You are hunting a tough time of year. Coyotes are denned up having their pups and not roaming as much. In my opinion your best bet will be coyote vocalizations to try and get a territorial response, that's just my opinion of what to try. And if it makes you feel any better, I have been calling and shooting coyotes for almost 18 years and kill a couple hundred every year and the hardest one to get is the first one! After that the rest are easy, ha ha.


----------



## barebackjack (Sep 5, 2006)

xdeano said:


> Several from Wisconsin, and MN using large groups of people and doing pushes
> xdeano


'
I HATE this! :******:

Getting to be all to common, morons from Indiana and Iowa doing that stuff down here. Nine guys in 5 pickups all armed with AR's driving through sections chasing everything out of cover, coyotes, deer, pheasants, etc etc etc. Our wildlife doesn't need that added stress in winter months.
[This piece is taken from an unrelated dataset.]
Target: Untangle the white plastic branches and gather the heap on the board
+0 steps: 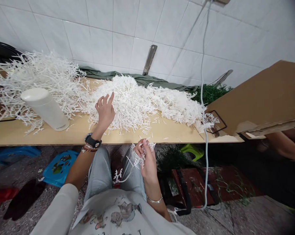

Id like to catch em, strip em naked and chase them around a wintery section for a few hours.


----------



## xdeano (Jan 14, 2005)

I feel the same way barebackjack!



> I have been calling and shooting coyotes for almost 18 years and kill a couple hundred every year


I'm going to have to call BS on this one. I don't know many people that can go out and call in a couple hundred in a years time. The only way to take a couple hundred in a season is to call, snare and trap all together and even then some years it's hard.

xdeano


----------



## Jaybic (Sep 8, 2005)

I agree with you both and I am from MN and I deal with it every year, all year long.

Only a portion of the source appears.